A nova novela gráfica de Filipe Melo e Juan Cavia faz uma travessia entre a Guiné e o Senegal em 1972. Falámos com os autores sobre a ideia, o processo e as influências que a geraram.

Uma esplanada e uma tarde em Lisboa. O português Filipe Melo e o argentino Juan Cavia, que veio passar alguns dias a Portugal, acabaram de ver pela primeira vez as cópias de Os Vampiros, o novo livro de banda desenhada assinado pelos dois. O objeto em si é bem maior e pesado do que qualquer dos quatro volumes de As Aventuras de Dog Mendonça e Pizzaboy — e bem mais sério e com muito menos piada (de propósito). Melo diz: “Não é tão fácil falar deste trabalho ou promovê-lo, acho que é um bocado o lugar-comum que se vê aqueles escritores pretensiosos a dizer e que eu odeio ser… mas tudo o que quero dizer está no livro”.

CAPA

“Os Vampiros”, de Filipe Melo e Juan Cavia (Ed: Tinta da China)

Com uma história passada em plena Guerra Colonial, ao longo de dois dias em 1972, esta novela gráfica segue um grupo de soldados que vivem os horrores do conflito enquanto tentar viajar da Guiné-Bissau para o Senegal. Segundo Filipe Melo, o nome tem três interpretações, mas ele “não quis deixar claro em qual das conotações se baseia”. Por um lado, há a canção de José Afonso: “Aquela em que Zeca canta ‘eles comem tudo e não deixam nada’.

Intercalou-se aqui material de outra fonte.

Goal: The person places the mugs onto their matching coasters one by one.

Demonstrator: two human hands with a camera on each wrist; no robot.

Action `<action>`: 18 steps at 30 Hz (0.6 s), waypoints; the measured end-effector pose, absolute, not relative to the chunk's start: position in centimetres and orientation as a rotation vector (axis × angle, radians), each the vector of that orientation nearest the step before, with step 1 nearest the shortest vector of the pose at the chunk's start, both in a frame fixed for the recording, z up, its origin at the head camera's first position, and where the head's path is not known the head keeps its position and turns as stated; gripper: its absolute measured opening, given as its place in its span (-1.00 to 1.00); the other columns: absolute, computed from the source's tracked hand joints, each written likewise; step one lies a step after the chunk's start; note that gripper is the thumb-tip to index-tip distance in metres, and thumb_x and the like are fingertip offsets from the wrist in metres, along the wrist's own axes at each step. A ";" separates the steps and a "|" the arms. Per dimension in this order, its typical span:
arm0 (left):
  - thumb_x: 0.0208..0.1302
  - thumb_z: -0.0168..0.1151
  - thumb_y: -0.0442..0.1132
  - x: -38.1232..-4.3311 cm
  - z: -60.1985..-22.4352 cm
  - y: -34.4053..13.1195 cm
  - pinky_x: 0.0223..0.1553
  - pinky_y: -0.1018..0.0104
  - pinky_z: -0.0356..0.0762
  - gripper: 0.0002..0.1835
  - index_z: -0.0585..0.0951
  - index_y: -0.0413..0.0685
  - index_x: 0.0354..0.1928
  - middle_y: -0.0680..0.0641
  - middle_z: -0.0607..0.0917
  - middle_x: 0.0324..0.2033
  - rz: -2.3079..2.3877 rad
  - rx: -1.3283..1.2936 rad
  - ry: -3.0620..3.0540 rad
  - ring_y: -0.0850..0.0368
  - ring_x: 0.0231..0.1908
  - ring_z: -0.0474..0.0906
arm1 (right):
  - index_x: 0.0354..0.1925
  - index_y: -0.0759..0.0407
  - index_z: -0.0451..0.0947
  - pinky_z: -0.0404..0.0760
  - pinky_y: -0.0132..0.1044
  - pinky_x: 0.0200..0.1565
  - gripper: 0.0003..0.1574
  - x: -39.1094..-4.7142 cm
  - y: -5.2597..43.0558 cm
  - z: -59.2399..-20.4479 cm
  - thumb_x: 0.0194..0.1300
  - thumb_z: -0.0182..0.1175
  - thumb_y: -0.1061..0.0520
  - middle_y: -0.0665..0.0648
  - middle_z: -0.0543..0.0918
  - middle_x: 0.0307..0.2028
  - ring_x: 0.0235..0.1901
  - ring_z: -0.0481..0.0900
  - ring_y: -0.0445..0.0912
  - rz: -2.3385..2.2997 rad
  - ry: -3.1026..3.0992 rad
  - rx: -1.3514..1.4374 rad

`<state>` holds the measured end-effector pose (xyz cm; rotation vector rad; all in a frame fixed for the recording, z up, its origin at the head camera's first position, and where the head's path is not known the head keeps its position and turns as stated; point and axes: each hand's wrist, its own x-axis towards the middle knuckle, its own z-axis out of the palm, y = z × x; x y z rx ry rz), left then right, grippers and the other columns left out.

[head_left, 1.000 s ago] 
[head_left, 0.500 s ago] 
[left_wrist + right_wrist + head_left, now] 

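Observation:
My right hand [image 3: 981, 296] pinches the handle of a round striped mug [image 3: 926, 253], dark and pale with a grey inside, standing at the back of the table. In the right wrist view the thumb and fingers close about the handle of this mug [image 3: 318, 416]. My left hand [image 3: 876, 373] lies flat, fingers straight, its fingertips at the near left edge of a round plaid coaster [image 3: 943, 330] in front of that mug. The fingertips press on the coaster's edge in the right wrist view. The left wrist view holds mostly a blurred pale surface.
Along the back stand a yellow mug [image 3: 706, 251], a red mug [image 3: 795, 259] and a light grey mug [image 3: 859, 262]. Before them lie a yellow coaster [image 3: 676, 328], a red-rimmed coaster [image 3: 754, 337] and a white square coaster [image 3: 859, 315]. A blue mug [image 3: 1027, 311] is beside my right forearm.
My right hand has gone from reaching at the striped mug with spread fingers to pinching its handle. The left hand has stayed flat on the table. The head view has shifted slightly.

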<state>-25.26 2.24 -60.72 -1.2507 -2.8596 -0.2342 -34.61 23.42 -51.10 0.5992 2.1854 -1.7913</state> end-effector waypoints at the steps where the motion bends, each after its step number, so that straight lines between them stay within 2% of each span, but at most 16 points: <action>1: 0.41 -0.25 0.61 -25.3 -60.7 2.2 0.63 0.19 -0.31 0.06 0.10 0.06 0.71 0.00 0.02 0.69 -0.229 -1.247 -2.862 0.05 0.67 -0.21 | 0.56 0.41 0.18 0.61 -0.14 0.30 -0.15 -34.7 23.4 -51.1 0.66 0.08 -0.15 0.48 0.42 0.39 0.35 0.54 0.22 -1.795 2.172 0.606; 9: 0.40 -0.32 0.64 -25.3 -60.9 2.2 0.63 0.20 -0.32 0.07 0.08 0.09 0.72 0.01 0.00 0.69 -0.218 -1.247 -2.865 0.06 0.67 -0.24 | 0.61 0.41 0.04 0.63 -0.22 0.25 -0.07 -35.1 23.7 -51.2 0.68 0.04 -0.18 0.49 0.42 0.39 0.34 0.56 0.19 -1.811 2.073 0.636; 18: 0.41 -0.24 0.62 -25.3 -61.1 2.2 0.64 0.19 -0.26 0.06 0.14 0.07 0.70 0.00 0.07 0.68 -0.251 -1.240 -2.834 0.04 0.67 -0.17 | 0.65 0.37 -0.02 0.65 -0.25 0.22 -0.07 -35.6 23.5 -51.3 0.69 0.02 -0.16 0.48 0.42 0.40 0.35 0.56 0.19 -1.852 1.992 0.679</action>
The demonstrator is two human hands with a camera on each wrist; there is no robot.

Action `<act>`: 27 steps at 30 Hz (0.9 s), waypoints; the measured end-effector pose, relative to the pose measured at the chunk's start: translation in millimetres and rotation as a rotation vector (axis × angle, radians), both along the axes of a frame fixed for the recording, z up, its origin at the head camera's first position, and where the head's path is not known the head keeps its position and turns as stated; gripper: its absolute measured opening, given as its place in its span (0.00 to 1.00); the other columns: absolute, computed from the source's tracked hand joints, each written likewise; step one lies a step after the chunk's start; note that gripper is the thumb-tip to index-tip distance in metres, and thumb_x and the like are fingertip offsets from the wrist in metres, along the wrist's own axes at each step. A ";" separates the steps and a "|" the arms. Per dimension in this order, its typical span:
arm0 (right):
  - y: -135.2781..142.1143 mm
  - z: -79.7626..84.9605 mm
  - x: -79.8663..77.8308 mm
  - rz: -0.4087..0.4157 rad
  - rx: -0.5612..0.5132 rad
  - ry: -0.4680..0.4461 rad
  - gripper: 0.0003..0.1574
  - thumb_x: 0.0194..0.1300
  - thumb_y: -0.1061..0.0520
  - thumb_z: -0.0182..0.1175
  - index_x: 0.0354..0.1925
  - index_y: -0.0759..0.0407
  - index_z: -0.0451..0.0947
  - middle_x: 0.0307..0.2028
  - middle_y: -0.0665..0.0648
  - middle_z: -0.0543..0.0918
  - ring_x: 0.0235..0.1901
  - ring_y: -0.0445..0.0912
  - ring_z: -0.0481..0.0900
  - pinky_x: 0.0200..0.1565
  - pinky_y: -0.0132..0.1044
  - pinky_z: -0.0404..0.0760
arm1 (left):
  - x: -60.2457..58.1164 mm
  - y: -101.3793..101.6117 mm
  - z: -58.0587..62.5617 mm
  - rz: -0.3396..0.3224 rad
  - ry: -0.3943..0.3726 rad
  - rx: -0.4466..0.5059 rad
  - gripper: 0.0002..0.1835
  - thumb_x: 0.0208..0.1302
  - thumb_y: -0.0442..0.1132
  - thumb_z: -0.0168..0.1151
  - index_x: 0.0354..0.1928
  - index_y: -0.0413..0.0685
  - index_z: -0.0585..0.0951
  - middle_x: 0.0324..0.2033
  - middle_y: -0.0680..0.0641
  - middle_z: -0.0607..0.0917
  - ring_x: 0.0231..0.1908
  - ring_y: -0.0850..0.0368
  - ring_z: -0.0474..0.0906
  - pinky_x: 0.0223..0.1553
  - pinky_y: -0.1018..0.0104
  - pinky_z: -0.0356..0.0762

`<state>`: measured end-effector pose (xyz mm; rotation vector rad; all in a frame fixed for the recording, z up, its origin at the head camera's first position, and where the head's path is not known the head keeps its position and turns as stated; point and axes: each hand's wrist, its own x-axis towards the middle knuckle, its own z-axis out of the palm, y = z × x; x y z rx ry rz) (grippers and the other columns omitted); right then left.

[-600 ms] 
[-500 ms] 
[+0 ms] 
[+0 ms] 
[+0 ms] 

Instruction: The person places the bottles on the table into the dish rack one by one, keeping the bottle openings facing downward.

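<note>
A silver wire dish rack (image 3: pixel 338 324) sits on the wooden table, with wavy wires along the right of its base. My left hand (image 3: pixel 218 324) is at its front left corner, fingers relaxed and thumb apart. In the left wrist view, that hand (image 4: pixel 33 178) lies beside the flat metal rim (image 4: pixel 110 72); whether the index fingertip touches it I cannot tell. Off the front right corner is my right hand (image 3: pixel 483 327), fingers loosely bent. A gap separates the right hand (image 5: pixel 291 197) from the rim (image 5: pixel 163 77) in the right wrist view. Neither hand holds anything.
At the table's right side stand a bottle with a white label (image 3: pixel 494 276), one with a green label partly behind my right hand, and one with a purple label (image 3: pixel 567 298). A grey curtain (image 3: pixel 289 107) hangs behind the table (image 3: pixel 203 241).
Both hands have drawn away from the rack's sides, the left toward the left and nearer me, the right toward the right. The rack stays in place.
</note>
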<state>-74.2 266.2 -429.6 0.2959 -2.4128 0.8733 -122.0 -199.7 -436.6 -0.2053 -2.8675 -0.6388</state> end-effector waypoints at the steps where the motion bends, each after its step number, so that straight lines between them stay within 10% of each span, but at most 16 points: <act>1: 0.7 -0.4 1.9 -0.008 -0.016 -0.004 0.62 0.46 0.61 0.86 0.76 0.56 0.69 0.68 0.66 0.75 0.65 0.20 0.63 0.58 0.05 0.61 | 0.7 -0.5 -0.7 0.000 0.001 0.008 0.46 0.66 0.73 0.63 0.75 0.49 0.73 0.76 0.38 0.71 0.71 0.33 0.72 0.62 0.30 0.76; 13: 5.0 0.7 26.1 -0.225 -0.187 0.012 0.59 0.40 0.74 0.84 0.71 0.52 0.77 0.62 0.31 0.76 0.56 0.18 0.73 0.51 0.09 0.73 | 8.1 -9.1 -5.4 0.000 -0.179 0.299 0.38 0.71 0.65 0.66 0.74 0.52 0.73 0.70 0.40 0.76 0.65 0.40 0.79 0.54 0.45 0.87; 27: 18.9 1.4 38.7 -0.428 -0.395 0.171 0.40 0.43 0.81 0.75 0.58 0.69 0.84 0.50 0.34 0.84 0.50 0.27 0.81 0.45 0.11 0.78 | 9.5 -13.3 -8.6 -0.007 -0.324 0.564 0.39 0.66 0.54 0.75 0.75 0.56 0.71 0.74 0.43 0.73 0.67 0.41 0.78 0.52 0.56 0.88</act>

Por outro, “há um grupo de comandos real que combateu mesmo na Guiné e se chamava Vampiros”. E, por fim, há os monstros clássicos, mas o autor adverte que o livro “é uma tremenda deceção para quem estiver mesmo à procura de vampiros”. Não há aqui, portanto, uma vontade de fazer dinheiro à custa de uma moda, até porque já iriam uns anos atrasados.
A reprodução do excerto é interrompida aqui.